Burke announced on Tuesday that Safe Work Australia will immediately investigate what regulation is required for all workplaces that deal with silica dust. Safe Work would also scope out what a ban on engineered stone would look like.

“Not all engineered stone is at 97-98 percent silica,” says Burke.

“There are some forms that are at much lower levels of percentages, and therefore present a much lower risk – some where the risk is no different to natural stone.”

If there were to be a prohibition, Safe Work Australia has the task of figuring out where to draw that line. It must also scope out how a nationally consistent licensing system might work for whatever might be viewed as safe to be on the market.

Dealing with legacy products likened to asbestos

The proposed licensing system would also have to apply to legacy products already in homes and buildings, according to Burke. 

“Even for the most dangerous of these products, they will now be in kitchens where, as long as they’re left alone, they’ll be quite safe. But what happens when that homeowner decides it’s time to renovate? What happens if there’s a demolition of the house?” he says. 

“Effectively the experience we went through with asbestos is now going to be with us as we work through the legacy items on these engineered stone benchtops. 
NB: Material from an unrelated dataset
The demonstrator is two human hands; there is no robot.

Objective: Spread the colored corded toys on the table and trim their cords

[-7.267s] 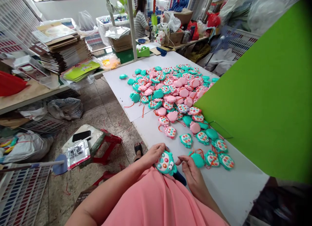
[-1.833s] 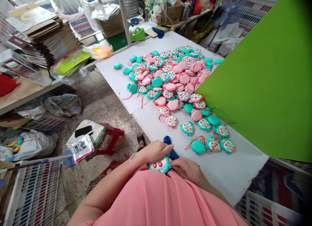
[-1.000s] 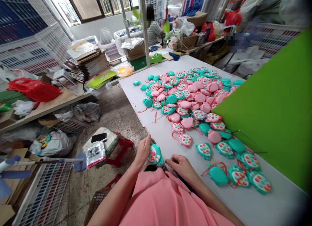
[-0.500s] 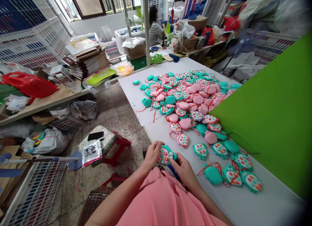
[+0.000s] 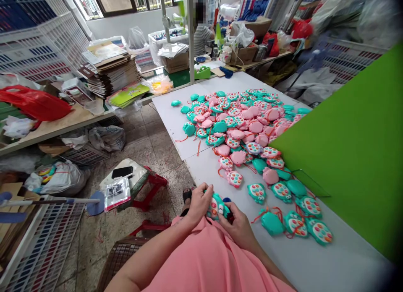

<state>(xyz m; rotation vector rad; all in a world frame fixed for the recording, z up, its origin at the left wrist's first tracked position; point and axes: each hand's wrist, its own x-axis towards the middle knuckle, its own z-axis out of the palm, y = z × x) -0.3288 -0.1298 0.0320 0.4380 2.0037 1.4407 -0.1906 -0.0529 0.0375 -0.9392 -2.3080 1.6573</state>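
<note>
Between my two hands is a teal toy [image 5: 216, 206] with a white face panel and coloured round buttons, held just off the table's near left edge. My left hand [image 5: 201, 202] grips its left side, fingers over the top. At its right side, my right hand [image 5: 236, 220] pinches it between thumb and fingers. On the white table [image 5: 208, 170], a teal button toy [image 5: 256, 192] lies face up beside my right hand. Closer to me rests a teal toy [image 5: 272, 222] with its plain back up and a red cord.
A large pile of pink and teal toys [image 5: 248, 116] covers the table's far part. A green panel [image 5: 346, 149] stands along the right. To the left are a stool [image 5: 138, 178] with a phone on it and a side bench [image 5: 63, 126]. One person [image 5: 201, 38] sits at the back.
The teal toy has tilted in my hands and sits slightly lower. Both hands still hold it. My view has shifted a little.
</note>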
“No one should be worried in terms of what they currently have in their home and think suddenly that’s a dangerous item to have. But the moment it’s adjusted, the moment it’s moved, the risk is real and we do not currently have the rules in place to make sure that it’s safe.”

CFMEU calls for total ban by 2024

This minister’s action follows the launch of the CFMEU’s ‘Stop This Killer Stone’ campaign last year. 
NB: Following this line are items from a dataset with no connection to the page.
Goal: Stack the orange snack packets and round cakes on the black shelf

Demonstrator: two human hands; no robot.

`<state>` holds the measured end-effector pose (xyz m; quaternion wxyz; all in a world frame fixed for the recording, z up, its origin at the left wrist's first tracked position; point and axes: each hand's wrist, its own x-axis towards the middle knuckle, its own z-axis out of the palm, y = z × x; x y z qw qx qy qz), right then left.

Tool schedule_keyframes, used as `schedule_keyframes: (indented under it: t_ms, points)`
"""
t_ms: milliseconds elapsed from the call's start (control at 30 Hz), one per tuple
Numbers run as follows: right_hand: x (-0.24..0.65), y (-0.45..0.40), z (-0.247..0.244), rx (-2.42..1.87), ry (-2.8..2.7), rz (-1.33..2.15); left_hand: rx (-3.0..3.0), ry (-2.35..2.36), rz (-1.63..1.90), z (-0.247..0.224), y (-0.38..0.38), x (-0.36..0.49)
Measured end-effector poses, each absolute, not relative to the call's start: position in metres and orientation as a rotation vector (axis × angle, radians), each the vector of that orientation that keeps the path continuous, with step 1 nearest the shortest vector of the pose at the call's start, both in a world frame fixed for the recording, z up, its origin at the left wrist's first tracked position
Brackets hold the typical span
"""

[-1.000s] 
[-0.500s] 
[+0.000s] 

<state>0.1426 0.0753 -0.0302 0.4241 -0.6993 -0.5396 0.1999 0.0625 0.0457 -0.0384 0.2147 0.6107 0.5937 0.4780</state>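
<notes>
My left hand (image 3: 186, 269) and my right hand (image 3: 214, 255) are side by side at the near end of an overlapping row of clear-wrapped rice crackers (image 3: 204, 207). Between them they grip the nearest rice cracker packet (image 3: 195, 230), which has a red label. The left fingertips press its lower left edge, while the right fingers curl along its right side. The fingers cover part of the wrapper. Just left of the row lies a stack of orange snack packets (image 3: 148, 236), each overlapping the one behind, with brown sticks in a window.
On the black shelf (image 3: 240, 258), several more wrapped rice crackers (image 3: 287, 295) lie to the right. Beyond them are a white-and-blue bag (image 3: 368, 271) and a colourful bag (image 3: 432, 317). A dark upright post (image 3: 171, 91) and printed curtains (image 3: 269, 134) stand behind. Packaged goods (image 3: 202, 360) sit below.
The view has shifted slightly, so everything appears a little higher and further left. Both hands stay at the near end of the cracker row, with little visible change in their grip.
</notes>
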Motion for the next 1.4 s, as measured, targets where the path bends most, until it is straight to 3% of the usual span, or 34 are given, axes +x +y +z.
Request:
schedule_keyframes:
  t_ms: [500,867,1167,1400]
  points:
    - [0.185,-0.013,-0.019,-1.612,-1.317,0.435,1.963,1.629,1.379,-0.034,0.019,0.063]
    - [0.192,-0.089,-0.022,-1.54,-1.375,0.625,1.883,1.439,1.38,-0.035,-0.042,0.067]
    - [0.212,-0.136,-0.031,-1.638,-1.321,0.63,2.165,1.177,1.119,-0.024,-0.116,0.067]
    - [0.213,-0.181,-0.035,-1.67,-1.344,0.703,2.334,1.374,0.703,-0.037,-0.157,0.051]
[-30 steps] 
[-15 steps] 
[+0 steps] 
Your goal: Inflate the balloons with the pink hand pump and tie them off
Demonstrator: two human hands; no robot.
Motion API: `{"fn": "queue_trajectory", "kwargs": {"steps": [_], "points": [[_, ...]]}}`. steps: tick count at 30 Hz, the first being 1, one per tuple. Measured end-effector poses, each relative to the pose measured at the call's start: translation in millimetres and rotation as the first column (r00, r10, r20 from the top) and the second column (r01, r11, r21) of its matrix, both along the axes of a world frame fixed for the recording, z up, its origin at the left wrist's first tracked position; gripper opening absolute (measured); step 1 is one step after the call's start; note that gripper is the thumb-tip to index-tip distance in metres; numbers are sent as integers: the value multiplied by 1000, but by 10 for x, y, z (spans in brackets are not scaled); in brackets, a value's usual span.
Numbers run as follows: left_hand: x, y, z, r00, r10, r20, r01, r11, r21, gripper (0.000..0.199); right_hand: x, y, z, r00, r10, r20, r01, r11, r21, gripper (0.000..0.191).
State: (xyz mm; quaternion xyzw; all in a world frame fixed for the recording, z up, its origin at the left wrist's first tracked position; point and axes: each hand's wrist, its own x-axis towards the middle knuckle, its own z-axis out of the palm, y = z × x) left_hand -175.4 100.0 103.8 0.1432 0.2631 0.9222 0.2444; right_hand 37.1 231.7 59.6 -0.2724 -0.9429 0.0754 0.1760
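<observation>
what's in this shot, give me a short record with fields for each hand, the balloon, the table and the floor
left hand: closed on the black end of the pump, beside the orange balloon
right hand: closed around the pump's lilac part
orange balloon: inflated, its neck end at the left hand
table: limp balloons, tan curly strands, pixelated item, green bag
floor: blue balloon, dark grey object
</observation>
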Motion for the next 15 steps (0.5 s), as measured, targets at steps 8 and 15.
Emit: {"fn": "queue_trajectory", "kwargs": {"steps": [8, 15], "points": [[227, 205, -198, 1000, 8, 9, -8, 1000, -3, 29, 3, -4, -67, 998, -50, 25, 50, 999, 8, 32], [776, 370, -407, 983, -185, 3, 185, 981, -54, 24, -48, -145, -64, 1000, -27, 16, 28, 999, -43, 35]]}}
As part of the campaign, the union issued an ultimatum to the Government, saying it will implement its own workplace ban on engineered stone products if the government fails to ban their importation and manufacture by July 2024.

On Tuesday, the CFMEU’s national secretary Zach Smith told Sky News the union “won’t rest until the ban is implemented” and it stands by its ultimatum.

Smith was also asked whether the CFMEU would support the approval of a “safe” level of silica.

“I have seen certain organisations throwing around 40 percent, for instance. We’re not prepared to commit to 40 percent unless it is backed up by the expert research, and I’m yet to see that,” says Smith. 

“Wherever the definition of engineered stone is drawn, wherever those lines are, it needs to be backed by the best available research and science.”